(Records for the exercise Opens)

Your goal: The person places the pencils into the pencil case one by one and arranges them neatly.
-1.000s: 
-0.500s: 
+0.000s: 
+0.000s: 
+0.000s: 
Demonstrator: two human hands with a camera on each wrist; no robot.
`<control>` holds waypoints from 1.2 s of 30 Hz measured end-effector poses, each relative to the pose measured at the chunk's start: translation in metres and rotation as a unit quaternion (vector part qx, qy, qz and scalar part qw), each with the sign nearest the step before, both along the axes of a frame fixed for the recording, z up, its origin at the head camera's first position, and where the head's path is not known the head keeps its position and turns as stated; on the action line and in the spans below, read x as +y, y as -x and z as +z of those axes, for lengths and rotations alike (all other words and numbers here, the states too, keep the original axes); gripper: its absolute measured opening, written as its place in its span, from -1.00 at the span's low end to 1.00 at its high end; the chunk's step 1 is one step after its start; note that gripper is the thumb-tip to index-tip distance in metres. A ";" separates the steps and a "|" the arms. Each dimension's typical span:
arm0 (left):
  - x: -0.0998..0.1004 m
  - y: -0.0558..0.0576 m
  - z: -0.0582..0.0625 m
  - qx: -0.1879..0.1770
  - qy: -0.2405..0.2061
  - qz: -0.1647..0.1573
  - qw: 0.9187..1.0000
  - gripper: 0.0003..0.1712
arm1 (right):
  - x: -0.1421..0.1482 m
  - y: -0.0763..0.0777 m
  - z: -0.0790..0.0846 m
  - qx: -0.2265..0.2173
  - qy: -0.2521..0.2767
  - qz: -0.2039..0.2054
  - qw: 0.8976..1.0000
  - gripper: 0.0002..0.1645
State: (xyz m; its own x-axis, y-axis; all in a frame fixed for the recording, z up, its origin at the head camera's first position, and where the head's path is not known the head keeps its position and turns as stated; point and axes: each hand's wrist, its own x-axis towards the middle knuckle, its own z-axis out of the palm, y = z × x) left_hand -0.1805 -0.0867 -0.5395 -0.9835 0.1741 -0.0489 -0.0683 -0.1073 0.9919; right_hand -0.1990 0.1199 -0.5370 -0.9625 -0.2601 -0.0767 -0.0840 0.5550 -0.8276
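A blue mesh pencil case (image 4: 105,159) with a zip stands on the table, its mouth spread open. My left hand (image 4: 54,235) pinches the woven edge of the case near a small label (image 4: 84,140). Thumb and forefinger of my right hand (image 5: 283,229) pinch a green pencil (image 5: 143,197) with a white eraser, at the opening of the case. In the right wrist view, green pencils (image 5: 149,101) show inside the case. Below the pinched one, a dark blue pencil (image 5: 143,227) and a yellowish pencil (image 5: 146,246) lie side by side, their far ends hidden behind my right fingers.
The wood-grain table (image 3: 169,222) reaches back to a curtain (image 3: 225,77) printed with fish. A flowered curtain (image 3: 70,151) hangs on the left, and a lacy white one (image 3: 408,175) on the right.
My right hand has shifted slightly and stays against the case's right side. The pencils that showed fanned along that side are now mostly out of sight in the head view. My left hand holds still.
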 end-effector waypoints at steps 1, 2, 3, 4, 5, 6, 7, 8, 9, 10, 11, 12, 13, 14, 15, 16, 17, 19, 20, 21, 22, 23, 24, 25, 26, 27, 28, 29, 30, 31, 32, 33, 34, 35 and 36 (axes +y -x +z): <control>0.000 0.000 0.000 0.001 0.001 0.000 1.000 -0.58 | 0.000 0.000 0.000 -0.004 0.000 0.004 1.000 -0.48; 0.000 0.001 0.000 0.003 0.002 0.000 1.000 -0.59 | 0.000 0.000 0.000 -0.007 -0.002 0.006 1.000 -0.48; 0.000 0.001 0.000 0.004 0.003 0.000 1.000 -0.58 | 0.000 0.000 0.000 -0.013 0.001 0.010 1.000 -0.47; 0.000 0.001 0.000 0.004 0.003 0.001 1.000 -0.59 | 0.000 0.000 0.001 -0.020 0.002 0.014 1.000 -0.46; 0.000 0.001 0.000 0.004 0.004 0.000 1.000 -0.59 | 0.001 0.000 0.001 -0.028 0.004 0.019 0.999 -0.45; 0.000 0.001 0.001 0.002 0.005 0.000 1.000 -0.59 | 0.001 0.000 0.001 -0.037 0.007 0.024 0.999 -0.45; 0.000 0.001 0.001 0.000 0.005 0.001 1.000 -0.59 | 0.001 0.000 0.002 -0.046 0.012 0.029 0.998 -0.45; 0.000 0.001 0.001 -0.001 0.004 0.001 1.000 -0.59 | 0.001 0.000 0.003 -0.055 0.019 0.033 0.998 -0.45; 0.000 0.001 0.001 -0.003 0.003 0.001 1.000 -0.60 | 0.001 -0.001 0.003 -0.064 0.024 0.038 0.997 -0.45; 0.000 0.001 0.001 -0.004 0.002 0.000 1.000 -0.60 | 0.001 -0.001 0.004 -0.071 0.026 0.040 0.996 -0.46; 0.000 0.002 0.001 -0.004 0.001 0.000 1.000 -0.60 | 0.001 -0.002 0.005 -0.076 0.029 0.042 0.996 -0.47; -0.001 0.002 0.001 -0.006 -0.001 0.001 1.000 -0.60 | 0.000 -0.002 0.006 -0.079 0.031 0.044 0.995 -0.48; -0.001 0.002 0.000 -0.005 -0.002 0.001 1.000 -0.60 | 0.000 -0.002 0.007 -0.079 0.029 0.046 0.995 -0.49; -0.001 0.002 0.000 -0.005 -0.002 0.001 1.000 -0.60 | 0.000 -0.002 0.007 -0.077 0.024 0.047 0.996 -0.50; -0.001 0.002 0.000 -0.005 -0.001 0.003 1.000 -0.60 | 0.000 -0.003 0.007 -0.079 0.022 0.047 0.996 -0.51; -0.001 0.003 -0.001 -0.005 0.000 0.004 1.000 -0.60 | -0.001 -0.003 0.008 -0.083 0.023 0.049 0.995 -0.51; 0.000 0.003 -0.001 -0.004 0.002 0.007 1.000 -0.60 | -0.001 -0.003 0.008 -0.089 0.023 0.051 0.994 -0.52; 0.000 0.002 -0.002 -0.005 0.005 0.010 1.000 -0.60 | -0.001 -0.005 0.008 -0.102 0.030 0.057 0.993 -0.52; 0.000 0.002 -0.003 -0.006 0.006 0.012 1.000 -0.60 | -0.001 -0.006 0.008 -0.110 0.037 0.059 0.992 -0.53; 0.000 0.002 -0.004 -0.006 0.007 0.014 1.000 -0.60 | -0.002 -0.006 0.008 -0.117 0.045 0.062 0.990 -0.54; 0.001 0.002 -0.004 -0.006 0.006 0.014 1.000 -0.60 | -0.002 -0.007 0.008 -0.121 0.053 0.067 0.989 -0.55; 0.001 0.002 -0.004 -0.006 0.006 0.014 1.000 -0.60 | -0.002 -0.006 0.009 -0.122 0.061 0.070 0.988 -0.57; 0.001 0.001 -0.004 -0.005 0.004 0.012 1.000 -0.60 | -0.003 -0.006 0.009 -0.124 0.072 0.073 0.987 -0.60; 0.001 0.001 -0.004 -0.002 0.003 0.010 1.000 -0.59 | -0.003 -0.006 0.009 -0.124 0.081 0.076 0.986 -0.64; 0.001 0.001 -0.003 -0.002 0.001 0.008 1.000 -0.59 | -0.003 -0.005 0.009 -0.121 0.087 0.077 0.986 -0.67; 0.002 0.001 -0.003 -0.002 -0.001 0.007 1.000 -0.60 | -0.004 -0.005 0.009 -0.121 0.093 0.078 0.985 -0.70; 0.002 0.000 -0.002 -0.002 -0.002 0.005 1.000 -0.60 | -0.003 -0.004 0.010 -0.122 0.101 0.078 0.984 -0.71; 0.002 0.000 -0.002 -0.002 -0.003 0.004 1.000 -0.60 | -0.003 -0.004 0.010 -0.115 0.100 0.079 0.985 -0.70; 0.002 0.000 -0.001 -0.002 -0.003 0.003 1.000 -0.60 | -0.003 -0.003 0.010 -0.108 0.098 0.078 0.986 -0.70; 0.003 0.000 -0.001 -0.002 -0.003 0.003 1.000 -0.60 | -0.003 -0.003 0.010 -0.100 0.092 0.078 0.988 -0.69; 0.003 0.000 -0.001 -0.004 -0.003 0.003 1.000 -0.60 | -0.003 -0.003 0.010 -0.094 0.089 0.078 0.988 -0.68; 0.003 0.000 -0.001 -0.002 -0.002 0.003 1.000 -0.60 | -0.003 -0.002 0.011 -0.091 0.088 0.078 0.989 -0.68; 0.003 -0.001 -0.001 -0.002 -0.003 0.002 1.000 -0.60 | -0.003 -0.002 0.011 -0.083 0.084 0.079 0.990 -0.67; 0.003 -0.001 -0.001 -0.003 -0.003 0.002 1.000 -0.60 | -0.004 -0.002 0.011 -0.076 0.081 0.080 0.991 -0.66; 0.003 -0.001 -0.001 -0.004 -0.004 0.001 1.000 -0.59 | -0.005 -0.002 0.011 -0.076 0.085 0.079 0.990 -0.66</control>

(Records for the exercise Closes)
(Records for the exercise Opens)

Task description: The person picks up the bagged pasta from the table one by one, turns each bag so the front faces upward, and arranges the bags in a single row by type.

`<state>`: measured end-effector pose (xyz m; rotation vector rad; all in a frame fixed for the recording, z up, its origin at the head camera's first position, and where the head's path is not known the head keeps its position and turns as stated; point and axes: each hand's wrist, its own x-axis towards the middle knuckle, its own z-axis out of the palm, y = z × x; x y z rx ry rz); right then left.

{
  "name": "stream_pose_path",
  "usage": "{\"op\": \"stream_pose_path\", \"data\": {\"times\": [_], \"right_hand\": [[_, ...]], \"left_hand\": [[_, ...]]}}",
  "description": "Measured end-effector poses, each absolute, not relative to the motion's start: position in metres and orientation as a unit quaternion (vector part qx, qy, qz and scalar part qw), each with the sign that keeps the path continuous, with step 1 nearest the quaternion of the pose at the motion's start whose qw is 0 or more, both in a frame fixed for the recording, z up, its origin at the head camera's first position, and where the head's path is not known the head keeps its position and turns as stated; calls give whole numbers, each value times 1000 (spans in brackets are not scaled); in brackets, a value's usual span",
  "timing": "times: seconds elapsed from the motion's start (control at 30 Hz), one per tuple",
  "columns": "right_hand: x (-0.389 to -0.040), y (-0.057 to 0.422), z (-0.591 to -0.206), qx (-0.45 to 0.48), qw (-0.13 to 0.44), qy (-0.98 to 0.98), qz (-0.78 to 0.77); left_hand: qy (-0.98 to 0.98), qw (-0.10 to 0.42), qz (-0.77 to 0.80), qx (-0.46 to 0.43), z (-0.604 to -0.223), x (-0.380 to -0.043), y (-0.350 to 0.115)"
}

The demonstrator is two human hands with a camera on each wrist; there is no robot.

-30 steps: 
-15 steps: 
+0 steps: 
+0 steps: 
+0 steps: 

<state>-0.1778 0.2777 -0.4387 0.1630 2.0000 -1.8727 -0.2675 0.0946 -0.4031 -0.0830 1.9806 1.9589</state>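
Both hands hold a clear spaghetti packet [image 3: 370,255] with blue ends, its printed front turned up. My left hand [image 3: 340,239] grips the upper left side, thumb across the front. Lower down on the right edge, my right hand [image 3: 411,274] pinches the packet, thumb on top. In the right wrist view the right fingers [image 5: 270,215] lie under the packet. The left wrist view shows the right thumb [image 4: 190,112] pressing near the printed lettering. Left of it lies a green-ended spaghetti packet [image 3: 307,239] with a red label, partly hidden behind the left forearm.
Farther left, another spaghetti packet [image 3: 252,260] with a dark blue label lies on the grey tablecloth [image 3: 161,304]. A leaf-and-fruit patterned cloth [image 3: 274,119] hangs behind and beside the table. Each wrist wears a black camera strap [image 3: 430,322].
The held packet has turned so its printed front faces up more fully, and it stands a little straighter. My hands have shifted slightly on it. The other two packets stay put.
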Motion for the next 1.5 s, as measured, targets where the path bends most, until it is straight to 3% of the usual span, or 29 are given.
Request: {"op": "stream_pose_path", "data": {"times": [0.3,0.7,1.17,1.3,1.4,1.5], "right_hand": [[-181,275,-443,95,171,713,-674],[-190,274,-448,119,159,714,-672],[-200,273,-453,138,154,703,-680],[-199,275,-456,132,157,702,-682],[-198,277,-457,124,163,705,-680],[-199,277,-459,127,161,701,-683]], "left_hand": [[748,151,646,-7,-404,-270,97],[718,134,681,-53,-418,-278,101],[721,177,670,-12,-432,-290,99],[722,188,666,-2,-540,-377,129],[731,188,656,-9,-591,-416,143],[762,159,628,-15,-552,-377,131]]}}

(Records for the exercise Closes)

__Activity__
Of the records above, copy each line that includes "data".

__Answer box__
  "usage": "{\"op\": \"stream_pose_path\", \"data\": {\"times\": [_], \"right_hand\": [[_, ...]], \"left_hand\": [[_, ...]]}}",
Request: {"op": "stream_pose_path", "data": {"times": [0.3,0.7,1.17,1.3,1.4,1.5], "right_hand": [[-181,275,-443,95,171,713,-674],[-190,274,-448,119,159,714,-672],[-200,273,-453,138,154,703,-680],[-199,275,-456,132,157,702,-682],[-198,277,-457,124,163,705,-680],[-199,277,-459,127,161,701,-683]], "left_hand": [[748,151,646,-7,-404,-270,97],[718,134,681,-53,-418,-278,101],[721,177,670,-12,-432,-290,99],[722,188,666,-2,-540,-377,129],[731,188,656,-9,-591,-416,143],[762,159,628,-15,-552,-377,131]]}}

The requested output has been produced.